But Beecham’s company employed Hugo Rumbold as designer, and in the 30th May 1914 issue of The Sphere, there are some drawings of Rumbold’s stage set-ups in an article about the opening of Beecham’s new opera season. They don’t seem as impressive as Schinkel’s designs, but perhaps this is what Lindsay was thinking of as the setting for his séance:

“A Fanfare of Trumpets in the Temple. Act II, Scene I”. Drawing by D. Macpherson, of Hugo Rumbold’s stage design for The Magic Flute. Source: the British Newspaper Archive; The British Library Board. © Illustrated London News Group

So, the séance chapter may have been all about setting up a sort of chemical reaction: Backhouse’s link to the netherworld combined with Mrs Trent’s link to “the beautiful and solemn strains of Mozart’s ‘temple’ music”. Result: Maskull on Tormance.

Perhaps, though, it’s easier simply to think about the effect the séance chapter has on the rest of A Voyage to Arcturus. If Lindsay had started with Maskull, Nightspore and Krag setting off for Tormance — or even if he’d started with the second chapter, where Krag, in the street outside, convinces Maskull to accompany him and Nightspore — it would be all too easy for the reader to see the rest of the book as a fable or a flight of fancy. By beginning it in a realistic setting, with realistic-seeming characters, Lindsay sets his reader up for something realistic. This makes the shift to the fantastic setting both more bizarre and shocking and, in a way, more meaningful. Also, that shift from the realistic to the fantastic is a deliberately destabilising move in a book that’s all about destabilising moves. (In an era when other modernistic works, such as The Waste Land, were taking the jarring displacement to a new level.)

I think the reaction the séance chapter often gets is down to that feeling of displacement. The effect is deliberate and meaningful, but it can leave readers who are used to having their science fiction and fantasy provide them with rigorously self-consistent worlds dismissing Lindsay’s effect as a mistake — or, considering the book was published in 1920, dismissing it as ingenuous, when it is, in my opinion, ingenious.

A Voyage to Arcturus is a rich book, one that repays many close re-reads and re-interpretations. I’ll hopefully write some more about other aspects of it, and Lindsay’s work in general, soon.

The Belgariad by David Eddings

Asked what he and his co-author wife Leigh had brought to the fantasy genre (in an interview by David J Howe for Dreamwatch magazine in March 1999), Eddings’ reply now seems about 180 degrees off target:

“Quite probably, our major contribution has been gritty reality. Our people get hungry; after a week of strenuous activity, they stink; they do argue with each other; the boy-people do notice the girl-people (and the girl-people notice them right back.) We tried our best to ignore Alfred Lord Tennyson and Tolkien and to return to Malory—which is where the good stuff is.”
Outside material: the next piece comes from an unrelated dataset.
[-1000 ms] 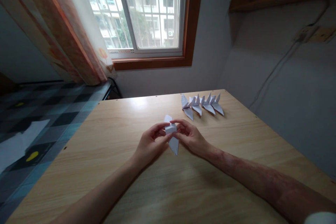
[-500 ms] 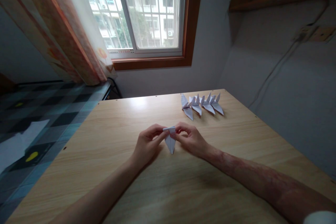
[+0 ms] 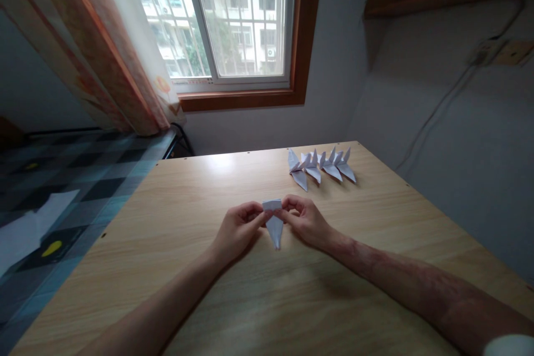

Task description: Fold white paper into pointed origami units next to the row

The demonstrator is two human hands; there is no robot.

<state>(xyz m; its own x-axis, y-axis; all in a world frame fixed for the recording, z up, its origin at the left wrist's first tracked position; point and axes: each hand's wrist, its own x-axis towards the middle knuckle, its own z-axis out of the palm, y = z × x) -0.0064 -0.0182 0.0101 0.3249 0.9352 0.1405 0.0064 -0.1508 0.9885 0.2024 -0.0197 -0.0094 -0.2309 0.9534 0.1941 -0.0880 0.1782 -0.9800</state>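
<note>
A small white folded paper piece [image 3: 274,223] with a point facing me is held just above the wooden table [image 3: 200,200]. My left hand [image 3: 237,229] pinches its upper left corner. Fingers of my right hand [image 3: 305,220] are closed on its upper right corner. The two hands meet at the paper's top edge, near the middle of the table.
Several finished white folded paper pieces [image 3: 321,167] lie in a row at the table's far right. A window [image 3: 233,16] with a curtain [image 3: 104,44] is beyond the far edge. A checkered bed cover [image 3: 54,189] lies to the left, a wall to the right.
The upright flap at the top of the paper has been folded down, so the piece is now shorter. Both hands stayed in nearly the same place.
</note>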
Compared to the likes of Game of Thrones, “gritty reality” The Belgariad most certainly ain’t. Its characters may sweat and bicker, but none of the main ones die, and nor are they ever in any serious danger of doing so. All the good characters, though lightly flawed, are clearly good, and basically get on with each other. Only the clearly-telegraphed villain-types ever stab anyone in the back, and they get their comeuppance right away. Even the comparison to Malory is stretching it, as The Belgariad has nothing like the moment in Le Morte Darthur when King Arthur dies and suddenly all that’s good and noble goes out of the world, leaving it nothing but a bloody battlefield strewn with dead or dying knights being looted by opportunistic peasants. In The Belgariad, things go wrong only to be, at the end, set right back to how they were at the start — if not better.
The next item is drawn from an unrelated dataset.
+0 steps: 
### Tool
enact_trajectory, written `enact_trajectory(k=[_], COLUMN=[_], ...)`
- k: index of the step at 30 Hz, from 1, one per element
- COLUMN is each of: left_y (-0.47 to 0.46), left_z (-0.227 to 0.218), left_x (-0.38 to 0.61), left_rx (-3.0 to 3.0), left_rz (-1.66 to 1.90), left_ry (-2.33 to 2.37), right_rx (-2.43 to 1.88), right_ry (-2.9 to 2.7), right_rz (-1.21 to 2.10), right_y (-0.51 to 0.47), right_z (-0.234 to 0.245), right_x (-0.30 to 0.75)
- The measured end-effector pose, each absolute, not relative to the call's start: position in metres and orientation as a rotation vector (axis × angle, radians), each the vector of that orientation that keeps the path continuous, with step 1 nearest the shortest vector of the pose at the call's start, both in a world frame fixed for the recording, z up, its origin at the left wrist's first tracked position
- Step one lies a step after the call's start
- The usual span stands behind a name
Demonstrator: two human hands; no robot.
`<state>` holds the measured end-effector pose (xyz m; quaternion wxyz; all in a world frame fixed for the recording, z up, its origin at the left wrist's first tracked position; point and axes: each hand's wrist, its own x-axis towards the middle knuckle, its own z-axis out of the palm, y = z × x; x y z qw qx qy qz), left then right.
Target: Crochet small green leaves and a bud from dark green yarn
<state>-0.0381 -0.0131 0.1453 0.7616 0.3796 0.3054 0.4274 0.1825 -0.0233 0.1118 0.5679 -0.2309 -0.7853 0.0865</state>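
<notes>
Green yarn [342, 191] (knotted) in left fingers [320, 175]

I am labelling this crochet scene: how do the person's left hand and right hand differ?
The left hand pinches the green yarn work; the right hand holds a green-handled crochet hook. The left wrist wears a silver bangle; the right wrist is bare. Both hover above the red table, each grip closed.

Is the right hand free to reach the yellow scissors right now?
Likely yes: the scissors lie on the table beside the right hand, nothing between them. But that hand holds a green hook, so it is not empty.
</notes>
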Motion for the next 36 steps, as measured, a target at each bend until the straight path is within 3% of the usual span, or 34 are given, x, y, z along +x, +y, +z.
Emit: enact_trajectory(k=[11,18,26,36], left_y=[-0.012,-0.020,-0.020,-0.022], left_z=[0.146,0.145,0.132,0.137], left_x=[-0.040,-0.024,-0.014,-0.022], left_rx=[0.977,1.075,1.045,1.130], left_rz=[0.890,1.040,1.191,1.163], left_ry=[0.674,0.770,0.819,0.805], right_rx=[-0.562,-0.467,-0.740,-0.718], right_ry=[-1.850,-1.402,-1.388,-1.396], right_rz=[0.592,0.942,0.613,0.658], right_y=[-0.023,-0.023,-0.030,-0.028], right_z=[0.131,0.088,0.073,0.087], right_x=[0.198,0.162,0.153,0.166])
Pawn of Prophecy, UK cover by Geoff Taylor

Eddings admired Tolkien (fondly calling him “Poppa Tolkien” in interviews, and including The Lord of the Rings on the syllabus of a lecture course on “The Modern Novel” he gave while teaching in the 1960s — see this article for some interesting insights into Eddings’ teaching days), but — particularly now we have the Peter Jackson films, whose success and style paved the way for Game of Thrones — it’s hard to judge The Belgariad as “gritty reality” compared to Tolkien’s harrowing epic of endurance in the face of overwhelming despair, or his insistence that power can corrupt even the noblest of souls. There are no serious betrayals in The Belgariad, and the series’ five book quest is hardly harrowing, its central character, the boy Garion, being pretty much constantly in the company of his super-sorcerer guardians, along with a solid cadre of highly capable helpers, to protect and guide him every step of the way.
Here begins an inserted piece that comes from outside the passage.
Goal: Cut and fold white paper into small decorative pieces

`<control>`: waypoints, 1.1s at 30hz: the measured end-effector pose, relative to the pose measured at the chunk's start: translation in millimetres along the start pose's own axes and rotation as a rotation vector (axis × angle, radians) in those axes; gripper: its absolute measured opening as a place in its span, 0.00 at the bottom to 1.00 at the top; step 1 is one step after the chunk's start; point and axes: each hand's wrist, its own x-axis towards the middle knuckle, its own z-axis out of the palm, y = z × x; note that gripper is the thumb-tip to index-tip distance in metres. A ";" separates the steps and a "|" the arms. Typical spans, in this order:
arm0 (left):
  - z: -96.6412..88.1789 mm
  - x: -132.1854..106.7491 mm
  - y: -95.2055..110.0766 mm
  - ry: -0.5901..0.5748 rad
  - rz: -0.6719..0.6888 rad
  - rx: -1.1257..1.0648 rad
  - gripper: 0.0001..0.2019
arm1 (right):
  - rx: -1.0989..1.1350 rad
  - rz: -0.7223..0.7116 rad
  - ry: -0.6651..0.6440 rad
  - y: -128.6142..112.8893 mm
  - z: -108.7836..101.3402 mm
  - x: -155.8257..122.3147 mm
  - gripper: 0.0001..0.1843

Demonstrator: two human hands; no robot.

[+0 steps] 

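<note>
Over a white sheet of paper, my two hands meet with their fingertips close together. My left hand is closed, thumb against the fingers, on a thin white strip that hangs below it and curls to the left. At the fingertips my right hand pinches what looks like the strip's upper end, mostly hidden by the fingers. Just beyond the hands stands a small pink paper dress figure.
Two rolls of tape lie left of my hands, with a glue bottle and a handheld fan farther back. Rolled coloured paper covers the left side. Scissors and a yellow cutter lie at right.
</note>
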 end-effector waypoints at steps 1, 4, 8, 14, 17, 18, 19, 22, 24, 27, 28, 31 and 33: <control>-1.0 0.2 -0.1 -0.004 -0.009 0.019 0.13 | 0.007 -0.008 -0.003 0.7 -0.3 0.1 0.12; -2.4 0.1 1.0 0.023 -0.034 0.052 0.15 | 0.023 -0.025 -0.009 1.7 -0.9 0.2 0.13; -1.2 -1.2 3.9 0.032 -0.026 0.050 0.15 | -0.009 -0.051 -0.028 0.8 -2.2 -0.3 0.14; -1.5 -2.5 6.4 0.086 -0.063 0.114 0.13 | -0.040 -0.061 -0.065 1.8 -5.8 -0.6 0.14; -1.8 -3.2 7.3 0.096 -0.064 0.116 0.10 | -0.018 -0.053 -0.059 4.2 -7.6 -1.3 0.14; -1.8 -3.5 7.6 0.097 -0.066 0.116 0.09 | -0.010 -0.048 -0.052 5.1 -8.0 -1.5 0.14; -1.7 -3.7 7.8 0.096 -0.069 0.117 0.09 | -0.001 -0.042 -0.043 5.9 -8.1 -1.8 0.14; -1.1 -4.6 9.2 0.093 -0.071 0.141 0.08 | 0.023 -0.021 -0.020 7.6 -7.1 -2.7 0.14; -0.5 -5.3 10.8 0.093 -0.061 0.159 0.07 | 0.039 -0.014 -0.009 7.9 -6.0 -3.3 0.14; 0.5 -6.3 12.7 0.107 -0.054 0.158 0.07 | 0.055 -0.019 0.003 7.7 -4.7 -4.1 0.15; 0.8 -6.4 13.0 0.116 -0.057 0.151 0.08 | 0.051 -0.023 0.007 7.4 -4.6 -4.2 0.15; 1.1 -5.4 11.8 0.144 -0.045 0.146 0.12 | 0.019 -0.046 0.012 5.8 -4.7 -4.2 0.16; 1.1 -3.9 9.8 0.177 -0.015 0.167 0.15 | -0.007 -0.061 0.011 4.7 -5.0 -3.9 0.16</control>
What Eddings probably meant by “gritty reality” is that his characters, far more than Tolkien’s and Malory’s, come across as very ordinary. They bicker, they complain, they have a sense of humour, they make friends with one another, and they remain friends. The thing that really powers the books is the gentle everydayness of their emotional lives — in particular the boy Garion’s relationships with his Aunt Polgara and Grandfather Belgarath (both, in fact, age-old sorcerers whose relationship to him, though genuine, is far more distant), and his mostly comic romance with the Tolnedran Imperial Princess Ce’Nedra. Garion is, perhaps unlike any prior teenager at the centre of a world-saving fantasy epic, a real-seeming adolescent, given to moodiness, sulks, and stubbornness, as well as occasional bursts of good sense.

Queen of Sorcery, UK cover by Geoff Taylor

(The same goes for Ce’Nedra, and if The Belgariad does have a claim to have made an advance in the fantasy genre, it may be that it contains more interesting, active, and real-seeming female characters than the commercial fantasy epics that came before it. It’s no feminist landmark, but it certainly outdoes Tolkien and Malory, as well as Donaldson and Brooks, in this respect.)

Even Eddings’ millennia-old sorcerers — on the good side, at least — make sure we know that, deep down, they’re basically ordinary folks. After every grand gesture or (brief) moment of high poetry, someone says something to deflate the situation, to bring it back to normal, to let us know the characters know they’re putting it on:

“Dost thou question my word, Sir Knight?” Mandorallen returned in an ominously quiet voice. “And wilt thou then come down and put thy doubt to the test? Or is it perhaps that thou wouldst prefer to cringe doglike behind thy parapet and yap at thy betters?”

“Oh, that was very good,” Barak said admiringly.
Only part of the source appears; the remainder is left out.